Des riches de plus en plus riches…
Qui peut acquérir des œuvres à de tels prix? Le marché de l’art a désormais fait de la valeur et de la spéculation économiques son Veau d’or. Il y a 50 ans, il existait quelques millionnaires dans quelques pays, tout le monde a entendu parler des ROCKEFELLER ou des ROTSCHILD… Depuis 20 ans, avec le développement des économies chinoise, indienne, d’Amérique du Sud… le nombre de milliardaires a explosé. En 2017, les 500 hommes et femmes les plus riches du monde possédaient 5300 milliards de dollars, c’était plus que le PIB de la France ! La fortune cumulée de tous ces «super- riches» avait bondi de 900 milliards de dollars. C’était quatre fois plus qu’en 2016 ! Ces milliardaires, une fois qu’ils ont acheté maisons, yachts, bijoux… achètent de l’art, investissement «flatteur» et valorisant pour eux. Passer pour un homme de goût importe à leurs yeux et l’art devient alors un placement demandé et un investissement très rentable, alors que les banques affichaient des taux d’intérêt négatifs et prêtaient à tour de bras
Quel avenir pour ce marché?
Les experts du marché de l’art prédisent que, d’ici quelques années, le «Salvator Mundi» pourrait valoir le double de son dernier prix de vente ! Le milliard de dollars serait bientôt atteint, grâce aux folles surenchères auxquelles se livrent les nouveaux milliardaires d’Asie ou d’ailleurs, de plus en plus nombreux à investir dans l’art. «Le boom des milliardaires n’est pas le signe d’une économie prospère, mais un symptôme de l’échec du système économique» indique le dernier Rapport annuel de l’ONG OXFAM consacré aux inégalités dans le monde.
Van Gogh ne se serait peut-être pas suicidé !
Ceux qui pensaient que l’art n’était qu’histoire de création et d’imagination, en seront donc pour leurs «frais». Dans ce domaine comme dans d‘autres, la normalisation imposée par la marchandisation de l’économie mondiale est à l’œuvre. De quoi glacer les «amateurs» et les artistes pour lesquels la création est «affaire» de nécessité intérieure et qui voient, impuissants, le marché chasser les records et s’offrir la beauté au même titre que des voitures, des yachts ou des domaines immobiliers. Mais, peut-être qu’en créant de telles oasis de richesses au milieu d’immensités de pauvreté, ils s’exposent à des risques incommensurables?

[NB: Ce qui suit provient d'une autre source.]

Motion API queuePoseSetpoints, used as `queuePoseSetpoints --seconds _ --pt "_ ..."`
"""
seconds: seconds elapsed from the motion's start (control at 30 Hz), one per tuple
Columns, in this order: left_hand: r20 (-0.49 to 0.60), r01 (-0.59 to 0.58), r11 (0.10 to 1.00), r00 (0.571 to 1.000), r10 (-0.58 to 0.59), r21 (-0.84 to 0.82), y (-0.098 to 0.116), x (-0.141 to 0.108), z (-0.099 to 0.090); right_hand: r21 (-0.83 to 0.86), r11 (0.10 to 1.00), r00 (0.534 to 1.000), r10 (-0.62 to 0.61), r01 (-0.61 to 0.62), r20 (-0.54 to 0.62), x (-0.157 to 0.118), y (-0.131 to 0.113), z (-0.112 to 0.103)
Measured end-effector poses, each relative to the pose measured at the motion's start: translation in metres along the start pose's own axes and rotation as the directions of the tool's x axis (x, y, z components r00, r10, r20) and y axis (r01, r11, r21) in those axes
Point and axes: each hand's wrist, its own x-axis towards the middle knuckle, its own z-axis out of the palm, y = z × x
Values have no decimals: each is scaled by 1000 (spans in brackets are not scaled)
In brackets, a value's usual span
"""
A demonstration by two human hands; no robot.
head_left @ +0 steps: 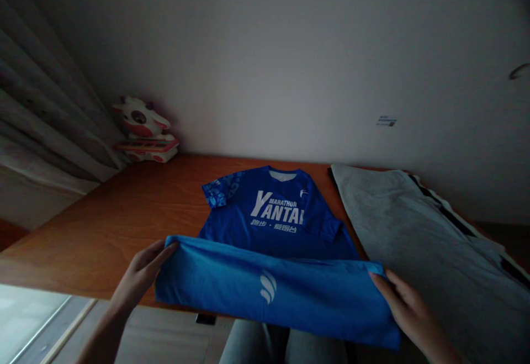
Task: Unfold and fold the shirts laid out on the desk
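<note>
Currently, the blue shirt (236,223) lies front up on the table (136,204), chest spread flat. Left hand (143,270) and right hand (408,300) each pinch an upper corner of the lighter blue panel (314,292) (probably the shirt's lower part), held stretched, not laid down.

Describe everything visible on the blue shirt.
The blue shirt lies face up on the wooden table, collar away from the wearer. The fabric looks thin and smooth, with a pale inner neck. White print reads "MARATHON YANTAI" above a line of Chinese characters; a small white logo sits on the chest. One short sleeve is patterned, the other looks plain. A lighter blue band with a white swirl, apparently its lower part, is raised and stretched between left hand and right hand.
</note>
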Motion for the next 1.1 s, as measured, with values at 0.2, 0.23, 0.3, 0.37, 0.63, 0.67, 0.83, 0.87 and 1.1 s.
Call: queuePoseSetpoints --seconds 0.2,0.23,0.3,0.37,0.63,0.67,0.83,0.87,1.1 --pt "184 -406 867 912 366 290 -6 33 65 -382 852 894 -432 359 -123 30 19 52" --pt "220 -469 824 882 416 317 -12 33 68 -418 806 855 -505 419 -118 31 23 59" --pt "247 -526 762 850 465 377 -25 27 65 -477 729 789 -605 492 -111 30 28 70" --pt "232 -531 725 846 480 439 -40 16 54 -507 691 755 -646 515 -113 26 31 77" --pt "153 -526 606 816 557 597 -64 -5 23 -427 686 765 -644 589 19 17 -1 72" --pt "149 -522 600 816 559 606 -57 0 26 -414 690 766 -643 594 26 24 -10 72" --pt "164 -506 629 838 521 590 -3 33 78 -496 609 743 -659 619 118 64 -46 85" --pt "184 -515 641 839 512 569 8 40 91 -532 588 749 -647 610 144 70 -50 91" --pt "225 -534 722 844 487 439 33 83 146 -584 549 785 -550 598 286 100 -72 109"
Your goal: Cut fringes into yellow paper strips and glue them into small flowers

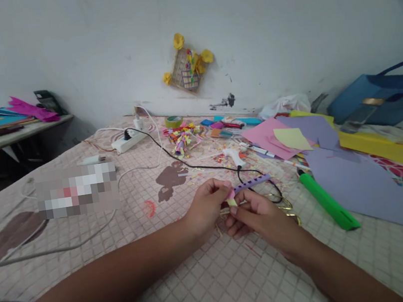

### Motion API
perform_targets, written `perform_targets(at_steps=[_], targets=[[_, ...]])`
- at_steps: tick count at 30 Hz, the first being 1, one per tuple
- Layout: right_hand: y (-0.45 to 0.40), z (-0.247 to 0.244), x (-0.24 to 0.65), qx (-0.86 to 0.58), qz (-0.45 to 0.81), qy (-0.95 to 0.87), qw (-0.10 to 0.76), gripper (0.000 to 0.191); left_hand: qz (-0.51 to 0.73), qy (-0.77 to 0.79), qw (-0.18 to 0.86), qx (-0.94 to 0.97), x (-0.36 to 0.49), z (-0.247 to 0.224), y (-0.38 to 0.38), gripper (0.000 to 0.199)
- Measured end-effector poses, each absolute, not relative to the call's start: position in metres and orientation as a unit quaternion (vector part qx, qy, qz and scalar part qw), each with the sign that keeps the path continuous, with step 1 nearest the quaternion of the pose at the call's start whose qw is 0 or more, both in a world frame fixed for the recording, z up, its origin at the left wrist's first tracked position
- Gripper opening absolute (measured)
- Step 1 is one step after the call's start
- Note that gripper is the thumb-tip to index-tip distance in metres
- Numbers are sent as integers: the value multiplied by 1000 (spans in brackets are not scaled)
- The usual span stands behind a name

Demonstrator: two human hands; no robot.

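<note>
Near the middle of the table, my left hand [208, 208] is closed in a pinch on a small pink paper piece [230, 196]. Against it, my right hand [258, 215] grips a small pale yellow paper piece [232, 202] between thumb and fingers. A narrow purple paper strip [257, 182] with dark marks sticks out to the right behind the fingers; which hand bears it is hidden. Gold-coloured scissor handles [289, 208] lie partly behind my right hand. Just beyond the hands is a white glue gun [233, 156] with a black cord.
Purple paper sheets [359, 193], pink sheets [265, 136] and a long green tool [330, 202] lie on the right. A blue bag [378, 96] stands behind them. Paper scraps [184, 138], green tape [173, 121] and a power strip [130, 140] sit farther back. Cords cross the left side.
</note>
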State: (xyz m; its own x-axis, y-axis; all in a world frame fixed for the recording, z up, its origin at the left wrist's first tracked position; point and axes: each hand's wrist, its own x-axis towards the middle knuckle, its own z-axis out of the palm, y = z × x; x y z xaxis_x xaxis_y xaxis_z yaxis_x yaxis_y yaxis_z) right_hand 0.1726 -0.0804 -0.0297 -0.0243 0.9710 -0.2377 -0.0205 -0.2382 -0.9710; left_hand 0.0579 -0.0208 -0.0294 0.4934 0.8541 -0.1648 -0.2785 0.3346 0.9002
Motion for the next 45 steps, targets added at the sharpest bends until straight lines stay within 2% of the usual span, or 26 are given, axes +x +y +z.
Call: perform_targets(at_steps=[20, 27, 34, 45], targets=[[-81, -25, 175, -546, 564, -414, 461, 24, 370, 267, 735, 501, 57, -31, -20, 27], [-80, -27, 176, -553, 541, -413, 480, 26, 357, 242, 767, 474, 58, -36, -17, 33], [-82, -28, 183, -548, 534, -417, 490, 23, 368, 302, 724, 499, 55, -28, -16, 15], [-83, -26, 182, -554, 543, -427, 464, 23, 382, 329, 712, 489, 57, -30, -16, 15]])
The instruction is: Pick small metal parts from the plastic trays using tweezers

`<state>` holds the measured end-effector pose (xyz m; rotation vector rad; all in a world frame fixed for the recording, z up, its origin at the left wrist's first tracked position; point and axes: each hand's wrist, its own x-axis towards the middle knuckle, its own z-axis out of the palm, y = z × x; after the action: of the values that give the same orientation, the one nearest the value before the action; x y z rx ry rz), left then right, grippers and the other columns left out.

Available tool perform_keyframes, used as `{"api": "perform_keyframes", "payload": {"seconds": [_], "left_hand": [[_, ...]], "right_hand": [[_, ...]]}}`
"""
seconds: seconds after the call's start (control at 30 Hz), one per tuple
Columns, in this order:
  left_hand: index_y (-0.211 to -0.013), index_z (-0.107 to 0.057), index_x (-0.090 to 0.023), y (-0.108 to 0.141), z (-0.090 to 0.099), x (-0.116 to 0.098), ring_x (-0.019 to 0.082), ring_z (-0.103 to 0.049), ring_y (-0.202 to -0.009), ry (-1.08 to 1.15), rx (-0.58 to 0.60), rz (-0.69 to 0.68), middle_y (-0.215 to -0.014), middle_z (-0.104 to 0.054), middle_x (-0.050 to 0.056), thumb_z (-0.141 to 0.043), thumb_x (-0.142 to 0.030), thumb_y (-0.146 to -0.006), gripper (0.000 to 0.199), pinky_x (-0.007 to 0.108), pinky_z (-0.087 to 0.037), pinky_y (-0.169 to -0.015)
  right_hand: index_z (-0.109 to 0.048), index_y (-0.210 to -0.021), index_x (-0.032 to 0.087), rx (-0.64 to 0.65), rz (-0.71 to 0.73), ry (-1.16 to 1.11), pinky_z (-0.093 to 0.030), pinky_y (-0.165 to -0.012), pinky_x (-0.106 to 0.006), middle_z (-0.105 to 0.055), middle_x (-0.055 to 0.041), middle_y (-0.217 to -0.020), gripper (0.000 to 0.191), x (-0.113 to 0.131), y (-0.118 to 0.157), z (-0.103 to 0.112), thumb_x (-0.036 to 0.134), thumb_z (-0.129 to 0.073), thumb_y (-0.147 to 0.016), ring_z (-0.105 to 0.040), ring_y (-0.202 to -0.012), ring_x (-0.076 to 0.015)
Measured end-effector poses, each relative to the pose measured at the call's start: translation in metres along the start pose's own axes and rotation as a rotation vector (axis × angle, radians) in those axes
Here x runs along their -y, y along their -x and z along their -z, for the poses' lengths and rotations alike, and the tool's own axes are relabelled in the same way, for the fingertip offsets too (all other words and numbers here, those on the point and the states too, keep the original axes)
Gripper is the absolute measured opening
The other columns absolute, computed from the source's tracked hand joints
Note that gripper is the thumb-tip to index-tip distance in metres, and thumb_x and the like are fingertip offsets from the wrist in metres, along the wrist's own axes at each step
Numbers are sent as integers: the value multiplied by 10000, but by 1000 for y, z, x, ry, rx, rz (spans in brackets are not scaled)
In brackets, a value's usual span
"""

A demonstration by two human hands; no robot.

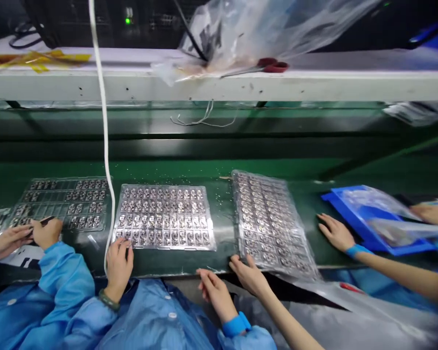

À son époque, Jean FERRAT avait déjà exprimé dans sa chanson « Les Tournesols» (1991) sa colère et son dégoût face aux sommes mirobolantes atteintes par les œuvres de Van GOGH, alors que le peintre est mort dans la misère et n’avait vendu qu’une seule toile de son vivant! Seule consolation: on peut rêver que si Van GOGH vivait aujourd’hui, il aurait été reconnu de son vivant, comme c’est le cas pour bon nombre d’artistes contemporains, et qu’il ne se serait peut-être pas suicidé!